- Task item -
An exact copy of the listing below is required, minus its pictures.

- Data below -
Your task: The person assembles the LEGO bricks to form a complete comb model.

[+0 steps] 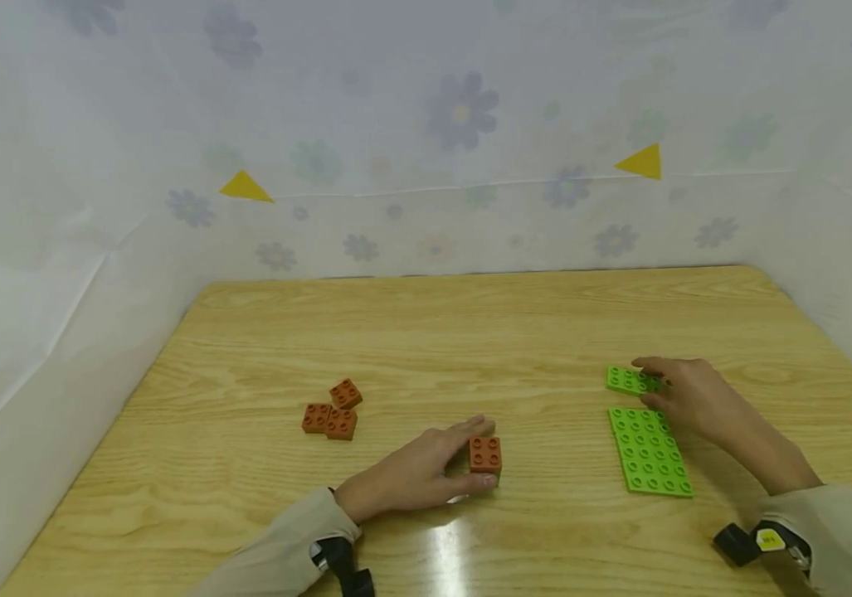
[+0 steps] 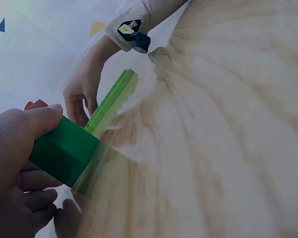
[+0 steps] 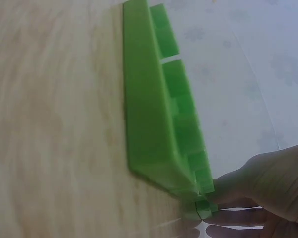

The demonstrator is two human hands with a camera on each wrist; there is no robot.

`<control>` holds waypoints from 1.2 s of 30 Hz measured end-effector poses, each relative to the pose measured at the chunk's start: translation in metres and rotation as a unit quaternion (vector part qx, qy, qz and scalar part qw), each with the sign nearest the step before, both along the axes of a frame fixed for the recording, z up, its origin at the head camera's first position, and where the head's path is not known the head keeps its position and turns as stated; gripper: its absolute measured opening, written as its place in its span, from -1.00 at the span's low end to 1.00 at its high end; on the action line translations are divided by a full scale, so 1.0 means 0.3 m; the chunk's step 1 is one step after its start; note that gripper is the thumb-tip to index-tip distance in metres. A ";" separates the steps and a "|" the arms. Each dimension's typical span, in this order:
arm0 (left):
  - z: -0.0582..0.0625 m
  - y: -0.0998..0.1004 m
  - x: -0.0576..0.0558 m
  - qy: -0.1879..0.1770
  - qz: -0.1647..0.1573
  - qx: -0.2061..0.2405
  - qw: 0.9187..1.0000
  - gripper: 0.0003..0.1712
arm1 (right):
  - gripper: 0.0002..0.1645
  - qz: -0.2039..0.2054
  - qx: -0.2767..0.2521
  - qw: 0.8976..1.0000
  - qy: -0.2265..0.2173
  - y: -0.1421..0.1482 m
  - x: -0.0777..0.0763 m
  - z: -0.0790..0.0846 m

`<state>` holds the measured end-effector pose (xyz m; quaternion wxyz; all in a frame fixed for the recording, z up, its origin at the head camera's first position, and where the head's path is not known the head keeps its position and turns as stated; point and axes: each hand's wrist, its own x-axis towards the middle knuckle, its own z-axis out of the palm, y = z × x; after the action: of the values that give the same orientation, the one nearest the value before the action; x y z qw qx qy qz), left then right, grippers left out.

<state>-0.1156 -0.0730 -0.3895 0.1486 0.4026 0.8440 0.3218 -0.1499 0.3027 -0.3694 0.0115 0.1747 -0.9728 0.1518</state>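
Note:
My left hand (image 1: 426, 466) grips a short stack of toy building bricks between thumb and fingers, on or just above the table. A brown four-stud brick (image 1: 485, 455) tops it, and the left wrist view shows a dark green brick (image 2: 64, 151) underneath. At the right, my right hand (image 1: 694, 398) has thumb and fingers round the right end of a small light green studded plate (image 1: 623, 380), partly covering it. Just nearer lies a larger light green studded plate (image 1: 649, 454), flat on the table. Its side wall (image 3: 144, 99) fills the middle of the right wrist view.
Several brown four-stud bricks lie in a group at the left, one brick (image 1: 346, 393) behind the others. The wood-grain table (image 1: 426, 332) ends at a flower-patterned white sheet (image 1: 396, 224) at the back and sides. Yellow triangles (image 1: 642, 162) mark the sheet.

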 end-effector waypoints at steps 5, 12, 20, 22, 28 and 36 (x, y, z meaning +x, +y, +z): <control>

- Response for this exercise -
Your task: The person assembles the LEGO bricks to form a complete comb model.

[+0 steps] 
[+0 steps] 
[+0 steps] 

The demonstrator is two human hands with a camera on each wrist; there is no robot.

`<control>` holds waypoints from 1.2 s of 30 Hz measured end-effector poses, each relative to the pose measured at the chunk's start: translation in metres and rotation as a unit quaternion (vector part qx, qy, qz and scalar part qw), each with the sign nearest the step before, both along the axes of a frame fixed for the recording, z up, its origin at the head camera's first position, and where the head's path is not known the head keeps its position and turns as stated; gripper: its absolute measured opening, written as its place in its span, from -1.00 at the span's low end to 1.00 at its high end; on the action line translations are divided by a full scale, so 1.0 means 0.3 m; the chunk's step 1 is one step after its start; note that gripper is the thumb-tip to index-tip distance in metres. A ";" separates the steps and a "|" the arms. Each dimension's typical span, in this order:
arm0 (left):
  - z: -0.0582..0.0625 m
  - y: -0.0998..0.1004 m
  - x: -0.0576..0.0558 m
  - qy: -0.1879..0.1770
  - qz: -0.1647..0.1573
  - qx: -0.2061..0.2405
  - qw: 0.9187..1.0000
  - gripper: 0.0003..0.1712
arm1 (right):
  - gripper: 0.0002..0.1645
  - qz: -0.2039..0.2054
  - qx: -0.2767..0.2521
  - qw: 0.8976..1.0000
  - qy: -0.2265..0.2173
  - y: -0.1421..0.1482 m
  - x: -0.0777..0.0763 m
  - z: -0.0790..0.0846 m

`<state>` holds the measured end-effector pose (xyz m; quaternion wxyz; all in a frame fixed for the recording, z up, its origin at the head camera's first position, and where the head's path is not known the head keeps its position and turns as stated; point and axes: each hand's wrist, its own x-axis towards the middle knuckle, its own z-axis out of the palm, y = z × x; after the action: of the values that give the same orientation, the one nearest the value before the action; x y z qw qx qy qz), left then right, grippers left out.

<state>-0.1156 -0.0730 -0.3895 0.1486 0.4026 0.8440 0.3218 -0.1499 0.3027 -0.3694 0.0115 0.1747 -0.9728 0.1518</state>
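Note:
My left hand (image 1: 426, 466) grips a short stack of toy building bricks between thumb and fingers, on or just above the table. A brown four-stud brick (image 1: 485, 455) tops it, and the left wrist view shows a dark green brick (image 2: 64, 151) underneath. At the right, my right hand (image 1: 694, 398) has thumb and fingers round the right end of a small light green studded plate (image 1: 623, 380), partly covering it. Just nearer lies a larger light green studded plate (image 1: 649, 454), flat on the table. Its side wall (image 3: 144, 99) fills the middle of the right wrist view.
Several brown four-stud bricks lie in a group at the left, one brick (image 1: 346, 393) behind the others. The wood-grain table (image 1: 426, 332) ends at a flower-patterned white sheet (image 1: 396, 224) at the back and sides. Yellow triangles (image 1: 642, 162) mark the sheet.
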
 end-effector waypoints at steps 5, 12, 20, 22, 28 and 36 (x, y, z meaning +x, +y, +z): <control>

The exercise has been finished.